:: ASSIGNMENT ::
Word for word, please restate the lines from the beginning of the data through the line in which "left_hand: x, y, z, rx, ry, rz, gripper" appears.

-- PROVIDED INFORMATION follows --

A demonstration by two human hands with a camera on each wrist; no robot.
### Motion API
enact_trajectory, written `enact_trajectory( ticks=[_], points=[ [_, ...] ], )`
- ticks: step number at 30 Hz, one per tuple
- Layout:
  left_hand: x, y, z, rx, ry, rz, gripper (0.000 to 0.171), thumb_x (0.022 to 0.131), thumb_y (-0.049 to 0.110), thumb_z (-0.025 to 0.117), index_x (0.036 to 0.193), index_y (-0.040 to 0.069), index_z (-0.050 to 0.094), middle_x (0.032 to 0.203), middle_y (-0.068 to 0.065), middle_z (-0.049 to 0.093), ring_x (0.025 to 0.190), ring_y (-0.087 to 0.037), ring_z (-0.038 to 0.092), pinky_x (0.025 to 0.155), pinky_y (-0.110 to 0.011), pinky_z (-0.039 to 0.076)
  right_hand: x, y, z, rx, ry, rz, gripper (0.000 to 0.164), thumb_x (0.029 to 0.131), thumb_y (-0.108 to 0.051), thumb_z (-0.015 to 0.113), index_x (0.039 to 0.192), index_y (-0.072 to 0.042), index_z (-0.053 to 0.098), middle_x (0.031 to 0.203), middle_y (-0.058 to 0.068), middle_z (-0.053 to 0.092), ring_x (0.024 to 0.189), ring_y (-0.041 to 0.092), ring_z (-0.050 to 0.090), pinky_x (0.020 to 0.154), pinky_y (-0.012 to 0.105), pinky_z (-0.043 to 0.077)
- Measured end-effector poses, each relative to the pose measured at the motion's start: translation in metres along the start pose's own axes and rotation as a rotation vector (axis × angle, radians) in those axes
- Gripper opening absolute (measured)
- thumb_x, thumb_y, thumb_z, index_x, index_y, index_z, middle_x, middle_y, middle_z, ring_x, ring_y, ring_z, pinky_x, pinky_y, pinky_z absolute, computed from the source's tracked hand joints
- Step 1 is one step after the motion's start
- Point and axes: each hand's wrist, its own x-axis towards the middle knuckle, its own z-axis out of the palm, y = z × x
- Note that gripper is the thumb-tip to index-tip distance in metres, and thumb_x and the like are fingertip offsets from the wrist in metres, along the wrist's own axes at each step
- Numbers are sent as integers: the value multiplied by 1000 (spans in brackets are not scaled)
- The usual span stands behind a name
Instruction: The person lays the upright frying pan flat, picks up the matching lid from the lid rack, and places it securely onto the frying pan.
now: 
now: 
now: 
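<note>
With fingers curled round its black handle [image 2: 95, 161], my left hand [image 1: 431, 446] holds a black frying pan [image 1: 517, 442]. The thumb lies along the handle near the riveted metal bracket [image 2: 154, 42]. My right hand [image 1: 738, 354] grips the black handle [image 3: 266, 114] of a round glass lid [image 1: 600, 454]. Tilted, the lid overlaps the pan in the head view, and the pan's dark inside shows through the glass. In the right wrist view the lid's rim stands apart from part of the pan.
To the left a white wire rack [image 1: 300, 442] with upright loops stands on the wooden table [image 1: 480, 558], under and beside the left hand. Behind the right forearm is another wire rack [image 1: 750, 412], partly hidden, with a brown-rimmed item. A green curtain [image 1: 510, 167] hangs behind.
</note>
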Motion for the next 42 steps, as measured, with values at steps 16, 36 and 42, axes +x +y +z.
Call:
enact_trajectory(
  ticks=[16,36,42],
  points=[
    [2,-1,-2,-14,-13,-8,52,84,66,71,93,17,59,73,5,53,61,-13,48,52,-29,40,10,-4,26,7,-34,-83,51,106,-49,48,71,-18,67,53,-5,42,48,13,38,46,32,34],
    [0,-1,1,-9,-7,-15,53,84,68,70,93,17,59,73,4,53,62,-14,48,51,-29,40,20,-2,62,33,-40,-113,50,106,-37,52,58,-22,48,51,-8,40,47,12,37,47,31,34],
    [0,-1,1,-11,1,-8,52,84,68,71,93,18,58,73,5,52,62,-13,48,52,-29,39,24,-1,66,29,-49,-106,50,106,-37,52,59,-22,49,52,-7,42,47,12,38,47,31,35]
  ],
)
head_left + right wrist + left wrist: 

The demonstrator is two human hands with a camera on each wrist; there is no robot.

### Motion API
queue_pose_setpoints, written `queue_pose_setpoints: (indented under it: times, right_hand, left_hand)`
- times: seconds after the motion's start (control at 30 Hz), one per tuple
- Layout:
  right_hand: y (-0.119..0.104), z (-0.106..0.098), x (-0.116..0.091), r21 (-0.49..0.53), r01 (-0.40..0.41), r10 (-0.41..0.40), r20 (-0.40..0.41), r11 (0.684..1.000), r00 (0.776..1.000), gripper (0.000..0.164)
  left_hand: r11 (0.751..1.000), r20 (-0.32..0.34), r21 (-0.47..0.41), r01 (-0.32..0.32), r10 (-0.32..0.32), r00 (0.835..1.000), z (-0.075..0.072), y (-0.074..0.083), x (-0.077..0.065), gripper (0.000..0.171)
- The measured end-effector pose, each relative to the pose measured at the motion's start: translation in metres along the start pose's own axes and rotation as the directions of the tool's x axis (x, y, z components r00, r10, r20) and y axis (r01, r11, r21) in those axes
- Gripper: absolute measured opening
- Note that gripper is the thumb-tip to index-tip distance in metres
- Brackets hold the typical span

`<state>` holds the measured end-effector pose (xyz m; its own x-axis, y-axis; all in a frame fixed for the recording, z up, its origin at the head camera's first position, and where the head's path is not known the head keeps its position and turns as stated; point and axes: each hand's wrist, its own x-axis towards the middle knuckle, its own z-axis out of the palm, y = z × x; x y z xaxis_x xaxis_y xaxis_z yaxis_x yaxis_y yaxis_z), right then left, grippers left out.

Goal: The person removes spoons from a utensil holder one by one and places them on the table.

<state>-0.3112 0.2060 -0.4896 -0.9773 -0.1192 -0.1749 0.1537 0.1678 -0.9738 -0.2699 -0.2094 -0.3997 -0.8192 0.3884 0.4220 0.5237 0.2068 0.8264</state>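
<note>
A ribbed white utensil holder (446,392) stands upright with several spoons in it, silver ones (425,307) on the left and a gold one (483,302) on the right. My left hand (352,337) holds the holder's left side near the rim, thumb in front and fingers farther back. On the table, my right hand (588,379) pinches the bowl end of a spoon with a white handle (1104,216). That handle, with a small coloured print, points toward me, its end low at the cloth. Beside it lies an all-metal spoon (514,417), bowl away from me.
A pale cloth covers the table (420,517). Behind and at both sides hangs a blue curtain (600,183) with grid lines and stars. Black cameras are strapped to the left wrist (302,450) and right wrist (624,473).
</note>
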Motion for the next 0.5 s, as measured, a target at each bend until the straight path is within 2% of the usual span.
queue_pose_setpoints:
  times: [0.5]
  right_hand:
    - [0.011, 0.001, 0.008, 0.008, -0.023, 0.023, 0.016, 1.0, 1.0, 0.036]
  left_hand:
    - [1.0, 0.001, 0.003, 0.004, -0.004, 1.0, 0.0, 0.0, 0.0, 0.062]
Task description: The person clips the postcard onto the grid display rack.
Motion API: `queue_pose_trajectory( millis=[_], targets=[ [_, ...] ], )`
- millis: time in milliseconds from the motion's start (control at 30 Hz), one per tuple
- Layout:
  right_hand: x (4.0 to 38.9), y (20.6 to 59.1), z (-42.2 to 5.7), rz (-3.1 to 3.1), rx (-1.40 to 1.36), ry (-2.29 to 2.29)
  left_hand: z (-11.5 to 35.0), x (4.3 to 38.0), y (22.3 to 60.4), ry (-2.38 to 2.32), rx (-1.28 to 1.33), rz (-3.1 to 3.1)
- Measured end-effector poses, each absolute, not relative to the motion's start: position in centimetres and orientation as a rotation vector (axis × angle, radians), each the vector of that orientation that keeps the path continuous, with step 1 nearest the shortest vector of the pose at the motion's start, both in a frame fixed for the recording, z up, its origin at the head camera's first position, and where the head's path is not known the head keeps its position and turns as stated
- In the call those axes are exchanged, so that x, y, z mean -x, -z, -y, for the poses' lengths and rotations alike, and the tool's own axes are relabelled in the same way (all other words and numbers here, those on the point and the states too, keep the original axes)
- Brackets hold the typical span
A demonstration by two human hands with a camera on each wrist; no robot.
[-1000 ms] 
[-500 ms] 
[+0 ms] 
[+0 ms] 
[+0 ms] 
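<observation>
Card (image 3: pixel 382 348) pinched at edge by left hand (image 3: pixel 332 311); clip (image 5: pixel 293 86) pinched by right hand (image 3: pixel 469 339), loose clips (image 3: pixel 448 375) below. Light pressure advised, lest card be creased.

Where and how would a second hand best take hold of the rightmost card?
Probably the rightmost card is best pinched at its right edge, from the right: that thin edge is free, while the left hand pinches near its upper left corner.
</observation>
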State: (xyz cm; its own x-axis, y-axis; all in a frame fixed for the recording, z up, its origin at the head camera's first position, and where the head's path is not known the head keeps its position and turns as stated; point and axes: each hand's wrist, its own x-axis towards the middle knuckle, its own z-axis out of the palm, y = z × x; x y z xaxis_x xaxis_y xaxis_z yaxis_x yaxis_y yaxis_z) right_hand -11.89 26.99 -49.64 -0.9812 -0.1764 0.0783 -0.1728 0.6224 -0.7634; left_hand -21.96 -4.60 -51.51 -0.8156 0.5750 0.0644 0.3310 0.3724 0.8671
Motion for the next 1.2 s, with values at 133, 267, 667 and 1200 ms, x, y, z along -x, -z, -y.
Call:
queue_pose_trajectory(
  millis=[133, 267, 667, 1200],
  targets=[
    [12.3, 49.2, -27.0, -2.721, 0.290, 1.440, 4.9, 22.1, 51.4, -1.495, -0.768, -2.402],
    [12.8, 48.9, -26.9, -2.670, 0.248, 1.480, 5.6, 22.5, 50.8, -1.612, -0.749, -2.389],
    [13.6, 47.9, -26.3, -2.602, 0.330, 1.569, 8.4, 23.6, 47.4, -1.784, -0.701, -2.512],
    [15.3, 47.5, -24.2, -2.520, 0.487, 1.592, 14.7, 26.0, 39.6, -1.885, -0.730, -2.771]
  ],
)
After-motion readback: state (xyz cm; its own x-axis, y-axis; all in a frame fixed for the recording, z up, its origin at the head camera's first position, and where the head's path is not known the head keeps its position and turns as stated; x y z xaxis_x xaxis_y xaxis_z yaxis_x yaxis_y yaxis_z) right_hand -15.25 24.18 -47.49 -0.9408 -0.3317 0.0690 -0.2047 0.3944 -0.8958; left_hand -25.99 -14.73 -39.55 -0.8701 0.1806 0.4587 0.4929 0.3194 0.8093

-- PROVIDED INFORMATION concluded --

:: RESPONSE TO THE TASK ::
A demonstration by two human hands with a camera on each wrist; no robot.
### Motion API
enact_trajectory, written `enact_trajectory( ticks=[_], points=[ [_, ...] ], )`
- ticks: step number at 30 Hz, one per tuple
- Layout:
  left_hand: x, y, z, rx, ry, rz, gripper (0.000 to 0.171), thumb_x (0.022 to 0.131), thumb_y (-0.049 to 0.110), thumb_z (-0.025 to 0.117), index_x (0.036 to 0.193), index_y (-0.040 to 0.069), index_z (-0.050 to 0.094), middle_x (0.032 to 0.203), middle_y (-0.068 to 0.065), middle_z (-0.049 to 0.093), ring_x (0.025 to 0.190), ring_y (-0.087 to 0.037), ring_z (-0.038 to 0.092), pinky_x (0.025 to 0.155), pinky_y (-0.110 to 0.011), pinky_z (-0.039 to 0.076)

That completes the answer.